Mais la deuxième partie du concert ne sera pas moins réussie avec la très rare première symphonie de Chostakovitch. Certes elle est très classique et reste avant tout un hommage révérant aux maîtres. Savoir que la symphonie 1 est composée à l’âge de 19 ans est toutefois ahurissant. La personnalité riche et contrastée de Chostakovitch est déjà pleinement présente et l’art de la composition allie une vraie originalité à une science de l’orchestration déjà magnifique. Une certaine lourdeur inhérente à cette première œuvre ne peut être gommée. Toutefois la jubilation domine l’interprétation de Tugan Sokhiev qui allège considérablement là ou cela est possible tout en respectant l’emphase et le grotesque si représentatifs de l’art du compositeur russe impertinent et désespéré qui se déploiera pleinement dans ces œuvres futures mais est qui est ici déjà en germes.

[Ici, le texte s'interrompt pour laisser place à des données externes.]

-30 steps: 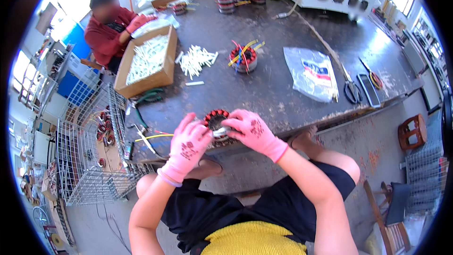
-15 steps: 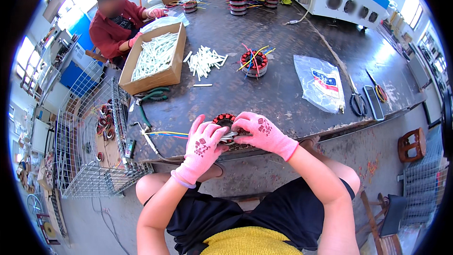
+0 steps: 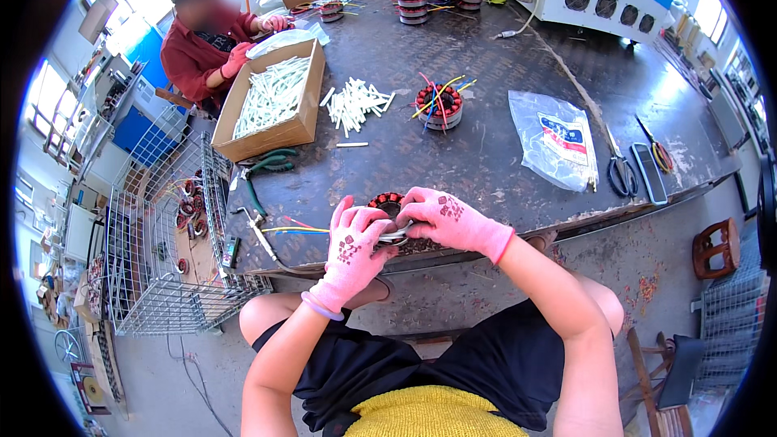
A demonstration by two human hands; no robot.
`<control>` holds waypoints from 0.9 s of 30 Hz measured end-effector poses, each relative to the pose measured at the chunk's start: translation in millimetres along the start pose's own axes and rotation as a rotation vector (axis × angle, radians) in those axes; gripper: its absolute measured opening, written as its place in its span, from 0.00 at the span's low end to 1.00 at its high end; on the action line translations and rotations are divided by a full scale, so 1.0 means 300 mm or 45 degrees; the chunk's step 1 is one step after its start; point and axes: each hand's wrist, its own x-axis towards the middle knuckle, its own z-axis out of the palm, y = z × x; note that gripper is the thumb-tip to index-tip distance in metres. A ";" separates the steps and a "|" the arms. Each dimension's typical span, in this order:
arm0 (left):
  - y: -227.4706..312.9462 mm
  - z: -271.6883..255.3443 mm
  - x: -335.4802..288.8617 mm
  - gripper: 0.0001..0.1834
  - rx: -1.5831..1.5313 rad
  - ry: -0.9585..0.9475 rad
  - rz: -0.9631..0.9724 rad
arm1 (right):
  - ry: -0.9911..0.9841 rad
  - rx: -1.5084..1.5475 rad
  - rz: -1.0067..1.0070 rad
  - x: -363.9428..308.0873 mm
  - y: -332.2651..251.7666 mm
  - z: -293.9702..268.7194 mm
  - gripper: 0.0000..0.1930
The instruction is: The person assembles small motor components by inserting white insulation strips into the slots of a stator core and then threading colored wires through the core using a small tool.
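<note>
At the table's near edge, a motor stator with red windings sits between my pink-gloved hands. My left hand is closed on its left side, where blue, yellow and red lead wires stick out to the left. My right hand grips its right side with bent fingers. Whitish strands show between the fingertips of both hands; whether they are sleeves or wires I cannot tell. Fingers cover much of the stator's near side. Farther back stands another stator, with coloured leads over its top.
White tubes fill a cardboard box, with a loose pile beside it. Green-handled pliers and a thin metal-tipped tool lie left. A plastic bag, scissors and a phone lie right. A co-worker sits far left.
The whole view has shifted slightly. Both hands stay at the stator with small finger movements, and the red lead now stands apart above the others. The co-worker's hands have moved a little.
</note>
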 end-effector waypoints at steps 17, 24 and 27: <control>-0.005 0.017 0.001 0.25 -0.083 0.007 -0.019 | -0.343 -0.282 0.263 0.125 -0.038 -0.058 0.12; -0.018 0.012 -0.009 0.22 -0.018 -0.007 -0.005 | -0.252 -0.591 0.184 0.124 -0.106 -0.029 0.08; -0.016 0.014 -0.017 0.22 -0.005 0.013 0.001 | 0.060 -0.384 0.124 0.024 -0.108 0.008 0.08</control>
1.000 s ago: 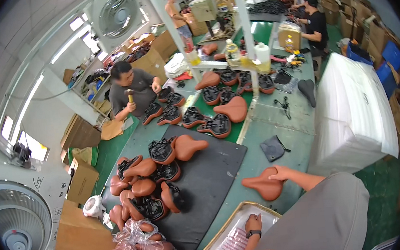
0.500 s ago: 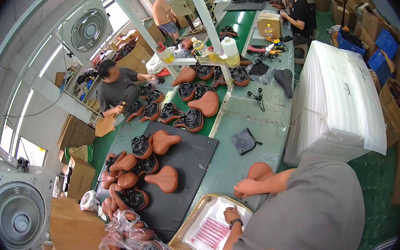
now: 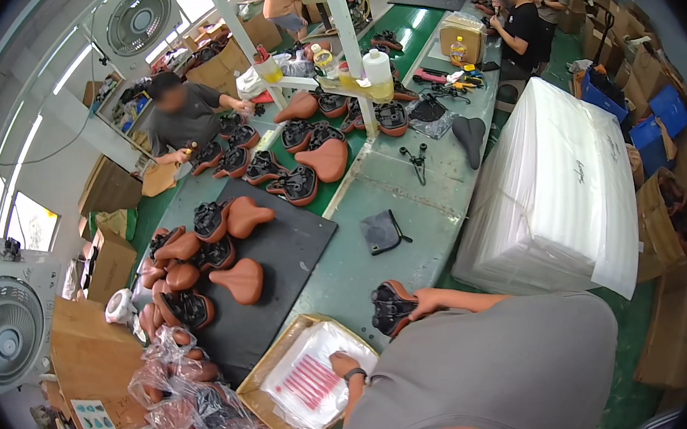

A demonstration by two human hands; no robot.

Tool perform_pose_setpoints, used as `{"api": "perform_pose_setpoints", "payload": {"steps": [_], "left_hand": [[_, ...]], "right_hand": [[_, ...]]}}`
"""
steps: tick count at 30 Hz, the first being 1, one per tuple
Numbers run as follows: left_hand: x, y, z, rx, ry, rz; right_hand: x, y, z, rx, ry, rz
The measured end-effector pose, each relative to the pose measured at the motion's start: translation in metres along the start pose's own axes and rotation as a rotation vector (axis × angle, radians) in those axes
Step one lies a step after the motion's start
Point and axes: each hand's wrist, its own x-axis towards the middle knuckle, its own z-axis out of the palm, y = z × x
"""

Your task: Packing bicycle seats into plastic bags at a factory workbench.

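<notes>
In my right hand (image 3: 427, 302) is a brown bicycle saddle (image 3: 405, 293), gripped at its narrow end. Its black underside faces up, over the green table beside my body. My left hand (image 3: 344, 364), a dark watch on its wrist, rests on a stack of clear plastic bags (image 3: 308, 383) with red print, fingers curled at the stack's edge. These bags lie in a shallow cardboard box (image 3: 268, 407) at the table's near side. How firmly the left fingers pinch a bag is hard to see.
More brown saddles (image 3: 238, 282) lie on a black mat (image 3: 284, 241). A dark pouch (image 3: 382, 232) and a black saddle (image 3: 470, 141) are on the table. White foam sheets (image 3: 544, 195) stand to the right. Across the table a person (image 3: 189, 118) handles saddles.
The saddle in my right hand has turned over: its brown top showed before, now its black underside does. My left hand stays at the bags. The whole view has shifted.
</notes>
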Motion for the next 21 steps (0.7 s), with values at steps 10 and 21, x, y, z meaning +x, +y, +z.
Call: {"api": "perform_pose_setpoints", "payload": {"steps": [10,21], "left_hand": [[0.038,-0.006,-0.096,-0.397,-0.3,-0.363],[0.023,-0.042,-0.155,-0.481,-0.1,-0.208]], "right_hand": [[-0.023,-0.062,0.0,0.728,-0.343,0.214],[-0.109,-0.226,0.062,0.947,-0.438,-0.323]]}}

Violon, hautbois, violoncelle et piano assument avec art leurs parties solistes. Mais c’est surtout l’engagement de tout l’orchestre, sa passion, son plaisir à suivre une chef si charismatique qui séduit sans retour le public comblé.
Magnifique interprétation d’œuvres rares du XXème siècle pour un concert débordant d’énergie maîtrisée.

Toulouse. Halle-Aux-Grains, le 3 décembre 2010. György Kurtág (né en 1926) : Stele op.33 ; Benjamen Britten (1913-1976) : Petre Grimes : Four Sea Interludes, op.33 ; Dimitri Chostakovitch (1906-1975) : Symphonie n°1 en fa mineur, op.10. Orchestre National du Capitole de Toulouse ; Direction : Tugan Sokhiev.